Call it "marriage season," call it growing up, call it whatever you want. The fact of the matter is that we all hit a certain milestone, often in our mid-to-late 20s, when it feels as though everyone—from your high school sweetie to your college roomie—is suddenly rushing to the altar. While the actual age may vary depending on where you live, once it starts, it's best described as a domino effect. One friend gets married after another, after another.
According to the U.S. Census Bureau, the average age in the U.S. to get married is 27.8 for women and 29.8 for men, and the weddings do certainly seem to happen during that age bracket. But is it because it’s the best age to get married? Or perhaps, it has a lot more to do with growing up with the “before I’m 30” mindset. We all thought that we would have the perfect job, house, and marriage before 30. So, when that age starts to loom, we panic. And when we see other people getting married, we panic even more.
Thus, the wedding rush begins, but should there be a rush to marry at all?
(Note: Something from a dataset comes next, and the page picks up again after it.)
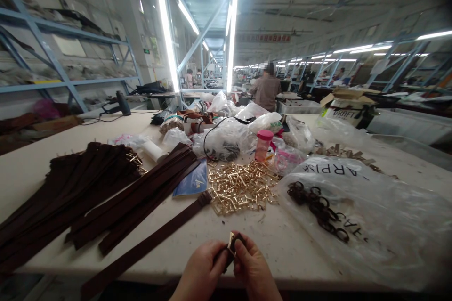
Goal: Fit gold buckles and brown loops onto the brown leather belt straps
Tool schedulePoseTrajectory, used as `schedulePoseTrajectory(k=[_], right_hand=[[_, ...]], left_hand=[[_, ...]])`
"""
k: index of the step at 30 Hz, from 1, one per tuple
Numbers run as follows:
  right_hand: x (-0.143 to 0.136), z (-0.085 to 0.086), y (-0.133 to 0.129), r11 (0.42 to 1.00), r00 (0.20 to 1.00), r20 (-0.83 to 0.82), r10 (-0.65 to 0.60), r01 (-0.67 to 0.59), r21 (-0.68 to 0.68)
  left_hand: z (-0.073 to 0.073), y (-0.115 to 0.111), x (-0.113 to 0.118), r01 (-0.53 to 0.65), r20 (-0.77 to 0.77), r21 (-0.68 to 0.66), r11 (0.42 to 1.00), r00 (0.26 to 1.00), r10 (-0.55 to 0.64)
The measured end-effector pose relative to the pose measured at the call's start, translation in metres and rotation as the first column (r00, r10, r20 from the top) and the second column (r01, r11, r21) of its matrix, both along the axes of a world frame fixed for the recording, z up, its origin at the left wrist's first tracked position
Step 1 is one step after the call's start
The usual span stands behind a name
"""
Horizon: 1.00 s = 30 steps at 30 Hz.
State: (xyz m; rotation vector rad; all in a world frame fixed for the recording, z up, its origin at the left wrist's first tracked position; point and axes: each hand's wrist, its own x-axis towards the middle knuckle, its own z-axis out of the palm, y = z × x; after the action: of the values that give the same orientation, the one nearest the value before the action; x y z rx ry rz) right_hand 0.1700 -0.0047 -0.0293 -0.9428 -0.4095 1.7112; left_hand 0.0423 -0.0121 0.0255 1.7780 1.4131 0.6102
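Close to the table's front edge, my left hand [206, 261] pinches a short visible part of a dark brown strap [228, 262]. A gold buckle [231, 240] sits on this strap, between my two hands. My right hand [252, 263] is closed on the strap's end beside the buckle, thumb on top. The rest of the held strap is hidden by my hands. Just beyond lies a pile of gold buckles [245, 188]. To the left, one brown strap [151, 242] lies alone, near a stack of straps [141, 197] and a larger bundle [70, 192].
On the right, a clear plastic bag [384, 216] lies under dark brown loops [319, 209]. Behind the buckles stand a pink-lidded jar [263, 145] and several plastic bags. A blue booklet [192, 181] is partly under the straps. A person [267, 89] stands farther back.
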Motion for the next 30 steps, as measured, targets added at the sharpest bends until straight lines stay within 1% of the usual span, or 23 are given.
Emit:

Financially, Later Is Better
Women specifically, and especially women with college degrees, have a very clear benefit from marrying later. Studies have shown that they set themselves up for a much stronger financial life by not marrying young. “Women who marry later make more money per year than women who marry young,” The Atlantic says. “The average annual personal income for college-educated women in their mid-30s who married after age 30 is $50,415, compared with $32,263 for college-educated women of the same age who married before age 20—a 56 percent difference.”
And that doesn’t just apply to college grads. “Female high-school graduates who attended some college also enjoy higher wages if they wait to marry, though the gap is not as wide: Those who marry after 30 earn $22,286 a year by their mid-30s, while those who marry before 20 earn $18,234, a 22 percent difference.” So if your finances are your priority, there’s an argument toward putting marriage off. But money isn’t everything—and it’s certainly not a one-size-fits-all solution.
But Life Events Should Be Taken Into Consideration
Different people have different priorities, and that’s totally OK. Maybe marriage and kids are the priority. If that’s the case, you might want to consider that couples who are married when their first child is born are two-thirds less likely to break up in the first five years than couples who aren't. Perhaps you want to establish a certain level of financial security, so with the rising cost of living and student loan debt, it would probably make more sense to put it off for longer.
Your priorities are yours alone. Make sure you’re thinking about your life and priorities in a holistic way before you start putting pressure on yourself to tie the knot.
And Ultimately, Shouldn’t It Be About the Person?
The big elephant in the room is, of course, that getting married relies on having someone to get married to. The statistics and algorithms don’t mean a thing if you’re in the wrong relationship. Divorce rates are high, and if we’re being honest with ourselves, it’s hard not to think how many of those divorces could have been prevented if people weren’t determined to get married by a certain age.
When it comes to marriage, there is no should. It’s about starting a life with a person, the right person, as opposed to the one who just happens to stumble in at the same moment you feel your biological clock ticking.
Too many of us hold "30" in our heads as a deadline for so many different life events, including marriage. But it’s a totally arbitrary—and honestly, outdated—number. Marriage should make your life better; it should be a moment where you solidify a relationship that’s already strong. It’s not about making you feel more "adult" or like you’ve crossed some finish line. So stop worrying about the age. Instead, live your life, find the person you want to spend it with—if you want to spend it with someone at all.
Then, when you feel genuinely ready, you’ll be at the right age to get married. Whenever that may be.